The rise and fall of seasons is my life’s heartbeat. With each turn of the planet brings echoes of seasons of the past. The whisper of woodsmoke on a crisp fall morning or the blast of spring air rushing in the window: doesn’t really matter what it is, but these flashback moments evoke in me memories of long ago. Truthfully, they can fill me up with giddy anticipation or blanket me with melancholy.

But every year, every single year as the snow melts and the days lengthen, that sun shines strong and the heat grows, I grow too. I am more than me in the summertime. My roots cling deeper, my existence is more tangible. I feel more, I laugh more, I love more. Summer awakens something in me that slumbers the rest of the year.

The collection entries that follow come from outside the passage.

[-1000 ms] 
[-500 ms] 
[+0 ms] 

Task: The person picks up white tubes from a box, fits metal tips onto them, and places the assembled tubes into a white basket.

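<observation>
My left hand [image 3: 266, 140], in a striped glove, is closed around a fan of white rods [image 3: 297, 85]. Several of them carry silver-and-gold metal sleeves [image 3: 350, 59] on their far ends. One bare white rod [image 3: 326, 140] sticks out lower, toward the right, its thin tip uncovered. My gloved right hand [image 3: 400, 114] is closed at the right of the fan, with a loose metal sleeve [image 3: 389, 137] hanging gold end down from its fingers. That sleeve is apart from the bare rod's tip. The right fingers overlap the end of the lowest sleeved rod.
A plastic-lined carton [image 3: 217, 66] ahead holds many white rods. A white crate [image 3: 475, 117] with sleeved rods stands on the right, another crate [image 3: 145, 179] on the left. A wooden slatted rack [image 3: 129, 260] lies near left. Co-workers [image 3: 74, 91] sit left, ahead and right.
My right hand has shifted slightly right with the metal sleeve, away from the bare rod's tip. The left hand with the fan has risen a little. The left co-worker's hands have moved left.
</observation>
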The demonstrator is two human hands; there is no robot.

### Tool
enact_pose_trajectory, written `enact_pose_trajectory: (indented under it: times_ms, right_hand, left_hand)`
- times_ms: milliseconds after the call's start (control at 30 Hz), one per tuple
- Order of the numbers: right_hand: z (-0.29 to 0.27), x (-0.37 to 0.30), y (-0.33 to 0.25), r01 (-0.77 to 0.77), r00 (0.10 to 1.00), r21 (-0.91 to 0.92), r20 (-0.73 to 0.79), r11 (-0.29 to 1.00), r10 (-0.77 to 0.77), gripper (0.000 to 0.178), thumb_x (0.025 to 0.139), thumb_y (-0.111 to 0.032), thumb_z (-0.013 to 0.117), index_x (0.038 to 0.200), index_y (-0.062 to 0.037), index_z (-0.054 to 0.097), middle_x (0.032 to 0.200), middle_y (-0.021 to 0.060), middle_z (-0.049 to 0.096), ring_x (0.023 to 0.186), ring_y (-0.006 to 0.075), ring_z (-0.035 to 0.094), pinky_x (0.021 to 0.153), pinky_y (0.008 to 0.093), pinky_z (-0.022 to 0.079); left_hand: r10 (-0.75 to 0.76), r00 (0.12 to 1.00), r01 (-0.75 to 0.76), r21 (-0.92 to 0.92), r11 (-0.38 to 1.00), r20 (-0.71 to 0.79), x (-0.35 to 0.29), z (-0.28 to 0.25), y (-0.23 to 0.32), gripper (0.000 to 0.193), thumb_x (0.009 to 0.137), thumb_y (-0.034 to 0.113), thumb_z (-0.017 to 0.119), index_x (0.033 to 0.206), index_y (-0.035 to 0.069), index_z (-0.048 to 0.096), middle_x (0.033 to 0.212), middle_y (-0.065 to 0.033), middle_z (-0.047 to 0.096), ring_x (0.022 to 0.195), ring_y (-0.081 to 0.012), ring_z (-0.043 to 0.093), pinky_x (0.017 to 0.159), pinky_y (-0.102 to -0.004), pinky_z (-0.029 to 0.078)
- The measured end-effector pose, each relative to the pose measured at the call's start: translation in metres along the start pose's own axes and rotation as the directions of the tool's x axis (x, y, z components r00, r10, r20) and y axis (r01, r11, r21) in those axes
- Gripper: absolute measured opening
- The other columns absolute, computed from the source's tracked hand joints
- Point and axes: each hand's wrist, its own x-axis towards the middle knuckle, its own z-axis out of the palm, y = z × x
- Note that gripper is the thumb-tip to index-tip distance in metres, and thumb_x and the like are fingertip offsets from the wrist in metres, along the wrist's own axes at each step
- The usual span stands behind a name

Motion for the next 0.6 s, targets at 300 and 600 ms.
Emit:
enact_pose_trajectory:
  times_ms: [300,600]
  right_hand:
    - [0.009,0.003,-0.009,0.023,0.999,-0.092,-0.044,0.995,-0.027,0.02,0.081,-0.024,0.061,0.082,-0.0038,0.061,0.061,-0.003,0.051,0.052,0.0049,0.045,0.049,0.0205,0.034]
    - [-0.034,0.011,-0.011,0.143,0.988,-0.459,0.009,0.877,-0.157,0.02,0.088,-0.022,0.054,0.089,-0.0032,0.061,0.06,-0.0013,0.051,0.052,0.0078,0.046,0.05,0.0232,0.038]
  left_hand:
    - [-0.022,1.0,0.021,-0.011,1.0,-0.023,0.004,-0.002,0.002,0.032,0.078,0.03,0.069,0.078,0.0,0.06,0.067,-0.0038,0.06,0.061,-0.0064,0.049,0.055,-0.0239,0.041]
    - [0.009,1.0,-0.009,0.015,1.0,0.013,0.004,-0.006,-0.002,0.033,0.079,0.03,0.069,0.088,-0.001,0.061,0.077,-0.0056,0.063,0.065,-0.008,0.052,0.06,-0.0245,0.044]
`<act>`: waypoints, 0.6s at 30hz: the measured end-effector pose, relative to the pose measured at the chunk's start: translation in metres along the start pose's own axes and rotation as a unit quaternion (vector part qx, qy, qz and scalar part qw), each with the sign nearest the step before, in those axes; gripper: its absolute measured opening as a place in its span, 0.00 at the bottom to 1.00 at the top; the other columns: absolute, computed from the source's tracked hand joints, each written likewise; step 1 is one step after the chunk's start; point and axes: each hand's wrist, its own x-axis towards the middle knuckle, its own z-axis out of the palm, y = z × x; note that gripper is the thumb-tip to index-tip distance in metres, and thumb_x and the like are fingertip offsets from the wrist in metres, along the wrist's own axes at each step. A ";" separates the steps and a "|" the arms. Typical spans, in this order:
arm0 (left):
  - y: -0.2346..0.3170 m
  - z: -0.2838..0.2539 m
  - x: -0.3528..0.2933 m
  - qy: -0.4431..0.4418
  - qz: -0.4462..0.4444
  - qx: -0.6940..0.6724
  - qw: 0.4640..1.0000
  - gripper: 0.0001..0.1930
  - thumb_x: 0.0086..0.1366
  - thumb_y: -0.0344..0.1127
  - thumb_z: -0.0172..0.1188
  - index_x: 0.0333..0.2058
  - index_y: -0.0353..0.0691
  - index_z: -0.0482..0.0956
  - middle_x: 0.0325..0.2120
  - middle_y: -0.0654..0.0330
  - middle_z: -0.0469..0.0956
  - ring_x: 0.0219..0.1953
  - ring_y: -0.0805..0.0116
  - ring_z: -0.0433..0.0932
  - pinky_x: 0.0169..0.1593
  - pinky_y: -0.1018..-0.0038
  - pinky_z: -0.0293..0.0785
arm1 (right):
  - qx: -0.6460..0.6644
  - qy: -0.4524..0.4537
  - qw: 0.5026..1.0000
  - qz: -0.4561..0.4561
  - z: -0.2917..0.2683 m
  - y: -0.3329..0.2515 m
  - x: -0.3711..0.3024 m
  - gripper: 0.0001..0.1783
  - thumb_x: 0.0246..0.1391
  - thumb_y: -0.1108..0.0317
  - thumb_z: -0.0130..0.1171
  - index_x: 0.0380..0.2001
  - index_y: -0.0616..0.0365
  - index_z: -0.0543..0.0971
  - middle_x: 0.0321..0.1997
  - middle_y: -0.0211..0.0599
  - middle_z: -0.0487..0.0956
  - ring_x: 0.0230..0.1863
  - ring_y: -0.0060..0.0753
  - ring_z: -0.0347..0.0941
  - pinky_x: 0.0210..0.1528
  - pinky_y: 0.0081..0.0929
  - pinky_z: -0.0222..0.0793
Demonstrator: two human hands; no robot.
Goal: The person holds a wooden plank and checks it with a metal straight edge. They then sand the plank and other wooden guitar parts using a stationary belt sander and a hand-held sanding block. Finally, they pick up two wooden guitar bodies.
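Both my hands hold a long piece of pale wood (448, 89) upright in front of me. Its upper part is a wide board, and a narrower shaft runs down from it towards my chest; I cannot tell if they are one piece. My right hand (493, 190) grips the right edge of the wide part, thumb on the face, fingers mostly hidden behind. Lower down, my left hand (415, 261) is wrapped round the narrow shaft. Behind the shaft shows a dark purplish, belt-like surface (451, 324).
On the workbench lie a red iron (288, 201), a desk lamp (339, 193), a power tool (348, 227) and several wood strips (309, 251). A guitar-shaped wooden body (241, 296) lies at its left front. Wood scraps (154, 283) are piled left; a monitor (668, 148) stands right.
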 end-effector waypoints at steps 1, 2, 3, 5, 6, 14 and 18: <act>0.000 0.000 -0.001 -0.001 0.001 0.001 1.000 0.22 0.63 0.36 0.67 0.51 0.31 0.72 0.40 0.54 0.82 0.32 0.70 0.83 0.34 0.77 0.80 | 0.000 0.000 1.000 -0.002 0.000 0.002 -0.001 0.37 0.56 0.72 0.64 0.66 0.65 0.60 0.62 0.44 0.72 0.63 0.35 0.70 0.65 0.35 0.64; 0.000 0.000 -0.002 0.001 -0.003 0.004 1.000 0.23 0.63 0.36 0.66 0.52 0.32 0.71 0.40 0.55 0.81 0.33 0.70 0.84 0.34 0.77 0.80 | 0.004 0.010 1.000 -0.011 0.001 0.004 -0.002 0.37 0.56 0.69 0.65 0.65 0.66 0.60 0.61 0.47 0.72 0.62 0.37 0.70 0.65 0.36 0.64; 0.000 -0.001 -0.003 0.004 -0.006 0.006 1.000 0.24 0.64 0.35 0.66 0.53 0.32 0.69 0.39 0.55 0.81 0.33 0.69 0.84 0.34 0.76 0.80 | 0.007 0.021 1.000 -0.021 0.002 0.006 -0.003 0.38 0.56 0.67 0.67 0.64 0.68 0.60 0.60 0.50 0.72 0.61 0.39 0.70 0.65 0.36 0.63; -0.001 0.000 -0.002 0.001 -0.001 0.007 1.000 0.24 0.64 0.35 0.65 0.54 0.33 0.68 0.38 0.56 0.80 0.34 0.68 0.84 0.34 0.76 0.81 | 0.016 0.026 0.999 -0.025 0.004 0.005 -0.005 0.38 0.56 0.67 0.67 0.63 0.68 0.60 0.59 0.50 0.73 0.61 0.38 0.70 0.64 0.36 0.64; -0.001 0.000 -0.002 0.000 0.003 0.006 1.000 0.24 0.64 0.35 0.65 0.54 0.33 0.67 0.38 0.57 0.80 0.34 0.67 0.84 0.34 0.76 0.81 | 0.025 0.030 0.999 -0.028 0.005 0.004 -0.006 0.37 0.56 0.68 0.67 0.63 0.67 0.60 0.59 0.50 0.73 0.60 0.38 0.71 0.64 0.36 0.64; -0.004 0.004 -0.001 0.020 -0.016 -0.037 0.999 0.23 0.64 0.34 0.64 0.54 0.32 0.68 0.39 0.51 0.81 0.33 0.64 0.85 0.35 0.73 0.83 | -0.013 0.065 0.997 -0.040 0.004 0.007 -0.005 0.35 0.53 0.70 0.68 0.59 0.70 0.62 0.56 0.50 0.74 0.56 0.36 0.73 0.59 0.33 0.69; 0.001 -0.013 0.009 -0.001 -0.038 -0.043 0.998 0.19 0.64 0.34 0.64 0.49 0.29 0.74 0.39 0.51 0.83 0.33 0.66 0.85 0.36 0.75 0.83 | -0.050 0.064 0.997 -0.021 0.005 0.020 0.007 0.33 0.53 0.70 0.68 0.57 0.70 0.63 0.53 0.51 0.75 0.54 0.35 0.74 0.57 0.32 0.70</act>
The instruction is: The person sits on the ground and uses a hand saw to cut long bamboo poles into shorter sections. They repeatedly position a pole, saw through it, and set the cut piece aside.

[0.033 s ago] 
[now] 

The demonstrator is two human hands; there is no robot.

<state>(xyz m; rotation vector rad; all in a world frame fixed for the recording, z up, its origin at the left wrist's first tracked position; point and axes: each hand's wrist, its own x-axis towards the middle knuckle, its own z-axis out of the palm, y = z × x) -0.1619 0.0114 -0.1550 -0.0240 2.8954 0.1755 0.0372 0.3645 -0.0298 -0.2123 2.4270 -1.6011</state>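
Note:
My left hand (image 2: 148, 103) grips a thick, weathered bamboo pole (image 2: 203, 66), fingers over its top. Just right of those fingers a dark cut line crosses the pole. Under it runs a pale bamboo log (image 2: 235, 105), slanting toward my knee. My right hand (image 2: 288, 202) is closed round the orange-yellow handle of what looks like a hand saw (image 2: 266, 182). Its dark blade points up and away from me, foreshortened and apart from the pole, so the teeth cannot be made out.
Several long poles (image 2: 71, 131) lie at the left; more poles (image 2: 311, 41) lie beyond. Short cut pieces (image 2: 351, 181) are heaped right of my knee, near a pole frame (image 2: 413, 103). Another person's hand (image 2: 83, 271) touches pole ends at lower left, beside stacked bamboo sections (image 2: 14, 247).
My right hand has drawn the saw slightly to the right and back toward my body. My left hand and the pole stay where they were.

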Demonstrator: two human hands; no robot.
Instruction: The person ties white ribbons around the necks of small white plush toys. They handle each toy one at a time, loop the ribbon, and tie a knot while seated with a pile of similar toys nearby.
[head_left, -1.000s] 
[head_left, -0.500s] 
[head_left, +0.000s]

The way I mark my summers now are by epic swims in the lake. I call these my prodigal swims.

These are what I recall when it’s dark at 4 pm. I cling to them, knowing that yes, summer will return. The memories of water dancing around my body, quenching my spirit, the balm to my very cold soul in mid-January. (and, yes, I know I go on about how much I love winter. And I DO! I love skiing and all that winter brings, but let’s be real here. Nothing beats sun-kissed shoulders and warm summer days.)

My favourite time to swim is in the evening. I sometimes run and reward myself with a naked cool down dip at my chosen spot along the edges of Queen’s Bay. The water here, I don’t know. It’s magical somehow. Slightly warmer than The Arm, of course, but there is a profound happiness I get by plunging myself in the water. Baptism? I could go as far as using that word.

These are long and relaxed swims, as I slowly move out far and deep into the Bay. There is distant hums of boats narrating these evenings. The flies hover over the surface, which by this time is usually like liquid glass. If I am lucky, rainbow trout and kokanee rise up to feast all around me. I swim, as the lake smell permeates my skin. It is a scent of warm air, of clean water, of fresh fish. Of joy.

I am usually alone. I consider the half hour swim a gift to myself. One where I don’t have anything to do but just be. I float on my back, filling up my lungs and I dangle on the surface, my eyes closed, ears submerged. I relax as much as I can. The water muffles the sound, and sometimes I lose myself in it, and when I do open my eyes, I am always slightly surprised that I haven’t really moved that much, because I feel transported in some meditative way. Transcendental enlightenment through H2O.

I always swim when I get the chance. I don’t want wintery regret, thinking I didn’t swim enough during the summertime. I am ravenous with these swims, they nourish my need. I am fulfilled. I am me.